Your task>
Transcribe everything in the listing as written, and let no image into the copy.

Given data>
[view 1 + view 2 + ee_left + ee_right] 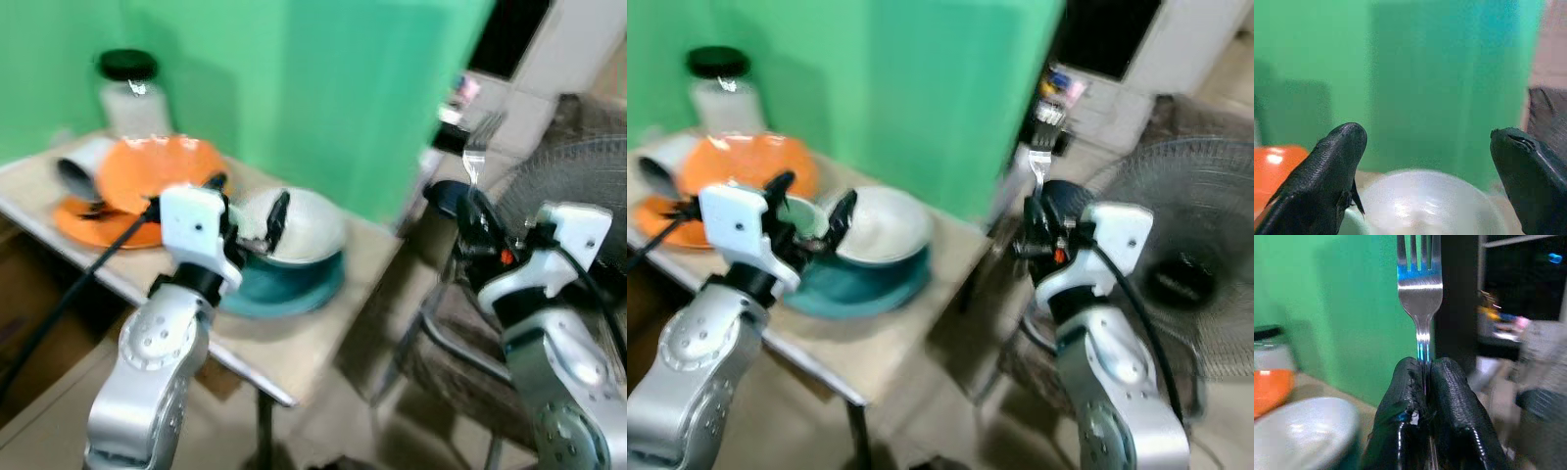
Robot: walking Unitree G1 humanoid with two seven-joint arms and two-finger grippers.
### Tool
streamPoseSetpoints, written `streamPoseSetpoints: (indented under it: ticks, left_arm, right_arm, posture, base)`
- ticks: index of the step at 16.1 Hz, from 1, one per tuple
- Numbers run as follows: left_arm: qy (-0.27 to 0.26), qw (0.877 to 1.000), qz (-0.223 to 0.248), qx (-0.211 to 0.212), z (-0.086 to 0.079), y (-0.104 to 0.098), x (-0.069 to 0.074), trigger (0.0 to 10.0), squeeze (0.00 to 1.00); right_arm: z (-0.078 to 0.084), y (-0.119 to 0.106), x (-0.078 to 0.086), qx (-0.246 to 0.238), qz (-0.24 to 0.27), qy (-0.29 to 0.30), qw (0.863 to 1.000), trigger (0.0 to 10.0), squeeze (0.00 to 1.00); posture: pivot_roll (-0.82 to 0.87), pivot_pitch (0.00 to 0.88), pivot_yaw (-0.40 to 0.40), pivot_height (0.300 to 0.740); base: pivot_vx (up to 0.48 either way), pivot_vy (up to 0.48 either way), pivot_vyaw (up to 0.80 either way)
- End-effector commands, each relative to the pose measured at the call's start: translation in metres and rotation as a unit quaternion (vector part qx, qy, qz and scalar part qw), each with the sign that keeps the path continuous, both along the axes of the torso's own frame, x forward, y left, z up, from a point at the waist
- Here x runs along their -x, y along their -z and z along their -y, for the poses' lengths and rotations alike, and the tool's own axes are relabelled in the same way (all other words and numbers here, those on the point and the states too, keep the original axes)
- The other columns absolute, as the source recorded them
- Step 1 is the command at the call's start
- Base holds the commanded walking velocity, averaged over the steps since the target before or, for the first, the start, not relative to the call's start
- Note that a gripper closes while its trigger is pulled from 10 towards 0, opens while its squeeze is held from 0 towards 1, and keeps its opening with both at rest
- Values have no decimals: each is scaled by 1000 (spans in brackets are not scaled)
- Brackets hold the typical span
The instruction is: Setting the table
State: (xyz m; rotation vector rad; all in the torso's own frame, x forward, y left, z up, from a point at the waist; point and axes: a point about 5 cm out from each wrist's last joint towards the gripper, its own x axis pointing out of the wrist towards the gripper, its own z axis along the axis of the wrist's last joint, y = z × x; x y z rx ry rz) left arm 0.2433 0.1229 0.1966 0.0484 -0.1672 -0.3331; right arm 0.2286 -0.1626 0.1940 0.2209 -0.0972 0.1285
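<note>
Fork [1420,289] is standing upright with its tines up, its handle pinched between the two black fingers of the right hand [1422,382], which are clenching tight against it. That hand is holding the fork in the air off the tabletop's [323,328] outer corner, well apart from the white bowl [304,227] and in front of a round wire fan [1176,264] (blurred, like much of the head views).

The white bowl is sitting on a teal plate [294,284] near the front edge of the tabletop. The left hand [247,211] is hovering at the bowl with its fingers spread wide, grasping nothing; one finger is leaning over the bowl's near rim and the other is lying on the side toward the orange dishes. In the left wrist view the two fingertips [1332,161] are framing the bowl's pale hollow [1425,205], with a gap between them.

Just beside the white bowl, on the side away from the fork, an orange bowl [157,168] is resting tilted on an orange plate [93,227], and a pale cup [83,164] is lying on its side against them. Behind the orange bowl a jar with a black lid [132,93] is standing against the green wall [323,88].
</note>
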Motion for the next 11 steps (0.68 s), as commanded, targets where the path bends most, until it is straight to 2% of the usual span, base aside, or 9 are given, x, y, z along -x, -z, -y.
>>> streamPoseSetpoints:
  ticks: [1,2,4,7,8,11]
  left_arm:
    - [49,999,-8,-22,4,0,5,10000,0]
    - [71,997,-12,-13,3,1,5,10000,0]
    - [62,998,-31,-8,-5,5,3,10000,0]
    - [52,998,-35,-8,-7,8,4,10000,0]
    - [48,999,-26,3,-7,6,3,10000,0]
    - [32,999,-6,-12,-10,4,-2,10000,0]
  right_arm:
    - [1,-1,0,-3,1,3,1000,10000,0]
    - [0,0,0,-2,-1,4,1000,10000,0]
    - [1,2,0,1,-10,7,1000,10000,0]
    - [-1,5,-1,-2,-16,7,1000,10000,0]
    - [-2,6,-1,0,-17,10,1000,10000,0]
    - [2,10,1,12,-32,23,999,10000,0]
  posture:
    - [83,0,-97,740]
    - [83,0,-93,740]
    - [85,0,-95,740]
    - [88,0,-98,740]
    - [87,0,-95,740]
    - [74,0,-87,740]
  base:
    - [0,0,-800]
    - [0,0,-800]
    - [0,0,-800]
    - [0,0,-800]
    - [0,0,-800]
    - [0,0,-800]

Solution to the problem>
[view 1 + view 2 + ee_left + ee_right] 
Robot: walking Unitree G1 humanoid with two seven-joint arms and two-finger grippers.
### Tool
streamPoseSetpoints, written `streamPoseSetpoints: (indented under it: ticks, left_arm, right_arm, posture, base)`
- ticks: index of the step at 16.1 Hz, from 1, one per tuple
- Numbers run as follows: left_arm: qy (-0.27 to 0.26), qw (0.877 to 1.000), qz (-0.223 to 0.248), qx (-0.211 to 0.212), z (-0.086 to 0.079), y (-0.104 to 0.098), x (-0.069 to 0.074), trigger (0.0 to 10.0), squeeze (0.00 to 1.00); right_arm: z (-0.078 to 0.084), y (-0.119 to 0.106), x (-0.078 to 0.086), qx (-0.246 to 0.238), qz (-0.24 to 0.27), qy (-0.29 to 0.30), qw (0.863 to 1.000), trigger (0.0 to 10.0), squeeze (0.00 to 1.00); posture: pivot_roll (-0.82 to 0.87), pivot_pitch (0.00 to 0.88), pivot_yaw (-0.40 to 0.40), pivot_height (0.300 to 0.740); base: pivot_vx (up to 0.48 either way), pivot_vy (up to 0.48 either way), pivot_vyaw (up to 0.80 either way)
- End-effector commands, each relative to the pose measured at the call's start: translation in metres and rotation as a unit quaternion (vector part qx, qy, qz and scalar part qw), each with the sign that keeps the path continuous, both along the axes of the torso's own frame, x forward, y left, z up, from a point at the waist
- Here x runs along their -x, y along their -z and z along their -y, for the poses' lengths and rotations alike, and the tool's own axes are relabelled in the same way (all other words and numbers here, those on the point and the states too, keep the original axes)
- The other columns absolute, as the source recorded them
- Step 1 is the command at the call's start
- Base holds the commanded walking velocity, averaged over the steps since the target before or, for the first, the start, not relative to the call's start
- Note that a gripper closes while its trigger is pulled from 10 towards 0, opens while its squeeze is held from 0 towards 1, and keeps its opening with both at rest
- Values have no decimals: each is scaled by 1000 (spans in brackets are not scaled)
- Brackets hold the typical span
The instruction is: Setting the table
State: (xyz m; rotation vector rad; all in the torso's own frame, x forward, y left, z up, from a point at the waist; point and axes: a point about 5 cm out from each wrist's last joint towards the gripper, its own x axis pointing out of the wrist towards the gripper, its own z axis along the axis of the wrist's last joint, y = z × x; x y z rx ry rz) left arm 0.2433 0.1229 0.1966 0.0484 -0.1672 -0.3331; right arm 0.2286 -0.1626 0.1940 0.2209 -0.0972 0.1285
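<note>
Fork [1420,289] is standing upright with its tines up, its handle pinched between the two black fingers of the right hand [1422,382], which are clenching tight against it. That hand is holding the fork in the air off the tabletop's [323,328] outer corner, well apart from the white bowl [304,227] and in front of a round wire fan [1176,264] (blurred, like much of the head views).

The white bowl is sitting on a teal plate [294,284] near the front edge of the tabletop. The left hand [247,211] is hovering at the bowl with its fingers spread wide, grasping nothing; one finger is leaning over the bowl's near rim and the other is lying on the side toward the orange dishes. In the left wrist view the two fingertips [1332,161] are framing the bowl's pale hollow [1425,205], with a gap between them.

Just beside the white bowl, on the side away from the fork, an orange bowl [157,168] is resting tilted on an orange plate [93,227], and a pale cup [83,164] is lying on its side against them. Behind the orange bowl a jar with a black lid [132,93] is standing against the green wall [323,88].
</note>
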Motion for the next 11 steps (0.68 s), as commanded, targets where the path bends most, until it is straight to 2% of the usual span, base aside, or 9 are given, x, y, z along -x, -z, -y.
>>> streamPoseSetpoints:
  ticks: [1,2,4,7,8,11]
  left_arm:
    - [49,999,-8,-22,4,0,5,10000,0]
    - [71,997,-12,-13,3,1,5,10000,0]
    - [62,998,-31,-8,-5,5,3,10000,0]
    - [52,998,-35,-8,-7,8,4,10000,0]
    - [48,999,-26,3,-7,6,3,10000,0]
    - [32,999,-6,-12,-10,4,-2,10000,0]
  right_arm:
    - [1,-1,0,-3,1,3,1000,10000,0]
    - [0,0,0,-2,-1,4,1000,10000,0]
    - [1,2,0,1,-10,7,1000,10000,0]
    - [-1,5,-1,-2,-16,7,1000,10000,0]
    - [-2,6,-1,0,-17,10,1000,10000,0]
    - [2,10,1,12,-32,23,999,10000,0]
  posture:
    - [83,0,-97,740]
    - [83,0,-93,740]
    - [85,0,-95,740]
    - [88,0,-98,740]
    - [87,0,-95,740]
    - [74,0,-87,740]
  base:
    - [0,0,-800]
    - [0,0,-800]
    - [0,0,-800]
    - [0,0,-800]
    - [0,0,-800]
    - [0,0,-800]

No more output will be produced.